Оба его пасынка — головастый сероглазый Колька и суматошный Санька с озорными глазами — вместе с Ромкой бегали из одного конца поля в другой: то помогали флегматичному Лариону подносить ведрами зерно, то, ухватив ведерко, мчались к роднику за водой.

В этот день на поле работали почти все огнищане: дед Силыч в супряге с братьями Кущиными, Кондрат Лубяной с Шабровыми, Илья Длугач с лесником Букреевым и Полещуком; Антон Терпужный на паре раскормленных вороных кобылиц помогал брату Павлу; здоровенный Комлев на своем гнедом жеребце — деду Исаю Сусакову и вдове Лукерье.

Только Тимоха Шелюгин работал один. Он ходил за плугом, а его повязанная платком молчаливая жена Поля водила коней.

— Трудятся мужики, — махнул рукой Турчак, — скучили по работе.

Дмитрий Данилович Ставров вышагивал рядом с Акимом, чистил отвалы плуга, бормотал под нос какую-то песню — был доволен и счастлив.

— Ты ж чего мурчишь, будто боишься кого? — засмеялся Турчак. — Давай уж споем на всю!
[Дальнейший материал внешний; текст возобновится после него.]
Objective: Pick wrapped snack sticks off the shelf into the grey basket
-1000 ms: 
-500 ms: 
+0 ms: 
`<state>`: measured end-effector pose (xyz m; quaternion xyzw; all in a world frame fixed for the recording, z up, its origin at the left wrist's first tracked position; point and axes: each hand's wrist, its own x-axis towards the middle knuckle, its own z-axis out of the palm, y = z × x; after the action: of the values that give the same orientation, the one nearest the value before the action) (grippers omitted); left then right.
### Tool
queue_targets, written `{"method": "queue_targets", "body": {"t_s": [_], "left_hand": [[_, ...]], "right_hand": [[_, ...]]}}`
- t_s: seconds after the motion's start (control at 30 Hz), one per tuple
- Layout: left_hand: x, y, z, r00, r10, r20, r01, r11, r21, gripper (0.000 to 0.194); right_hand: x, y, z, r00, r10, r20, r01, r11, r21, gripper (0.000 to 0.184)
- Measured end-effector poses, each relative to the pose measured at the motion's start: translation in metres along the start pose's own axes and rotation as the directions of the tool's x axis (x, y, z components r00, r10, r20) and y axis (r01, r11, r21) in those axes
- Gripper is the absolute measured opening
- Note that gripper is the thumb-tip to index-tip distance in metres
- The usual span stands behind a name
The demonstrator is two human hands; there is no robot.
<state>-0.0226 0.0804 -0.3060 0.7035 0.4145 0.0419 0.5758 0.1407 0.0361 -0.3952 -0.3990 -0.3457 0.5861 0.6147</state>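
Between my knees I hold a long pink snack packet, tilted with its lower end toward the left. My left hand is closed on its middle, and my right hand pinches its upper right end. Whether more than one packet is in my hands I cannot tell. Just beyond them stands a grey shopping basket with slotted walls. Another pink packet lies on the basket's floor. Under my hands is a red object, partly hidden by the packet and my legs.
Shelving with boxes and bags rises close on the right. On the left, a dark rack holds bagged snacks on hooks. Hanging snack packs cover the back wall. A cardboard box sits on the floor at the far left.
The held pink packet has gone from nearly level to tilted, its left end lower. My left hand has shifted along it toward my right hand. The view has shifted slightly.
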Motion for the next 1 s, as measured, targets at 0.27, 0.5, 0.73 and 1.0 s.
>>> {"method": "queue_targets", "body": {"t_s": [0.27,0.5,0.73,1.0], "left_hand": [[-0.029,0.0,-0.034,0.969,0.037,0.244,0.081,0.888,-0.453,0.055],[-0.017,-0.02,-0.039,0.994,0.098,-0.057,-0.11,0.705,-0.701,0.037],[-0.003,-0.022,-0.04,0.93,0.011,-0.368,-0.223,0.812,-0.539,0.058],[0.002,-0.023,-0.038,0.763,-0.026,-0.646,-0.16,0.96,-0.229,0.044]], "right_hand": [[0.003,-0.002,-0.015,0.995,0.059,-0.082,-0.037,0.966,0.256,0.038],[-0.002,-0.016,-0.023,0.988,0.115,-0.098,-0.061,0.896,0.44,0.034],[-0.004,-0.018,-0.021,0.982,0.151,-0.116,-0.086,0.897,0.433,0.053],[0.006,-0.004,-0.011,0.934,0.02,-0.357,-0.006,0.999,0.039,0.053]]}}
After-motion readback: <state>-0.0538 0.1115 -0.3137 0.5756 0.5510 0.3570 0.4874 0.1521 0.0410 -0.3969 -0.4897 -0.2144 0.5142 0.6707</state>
И, широко открыв рот, затянул неожиданно чистым, высоким голосом:

Ой, на горе, горе
Буйный ветер веет…

Ганя, оглянувшись, улыбчиво сверкнув терново-черными глазами, повела тоненько и жалобно:

Вдова молодая
Там пшеничку сеет…

Стародавняя песня звенела над полем, ветер понес ее по низинам, по балкам, и уже подхватили ту песню Букреев с Длугачем, и далеко отозвалась плачем — про себя пела — в подоткнутой юбке идущая за плугом вдова Лукерья.

Уроди мне, боже,
Ярую пшеницу
Для убогих деток
И для вдовьей доли…

В полдень сели отдыхать. Скотину пустили на попас, сами сошлись, сели кто с кем хотел, вынули ив корзинок, платков, кувшинов завтрак — луковицу, ячменную лепешку с лебедой, мятый соленый огурец.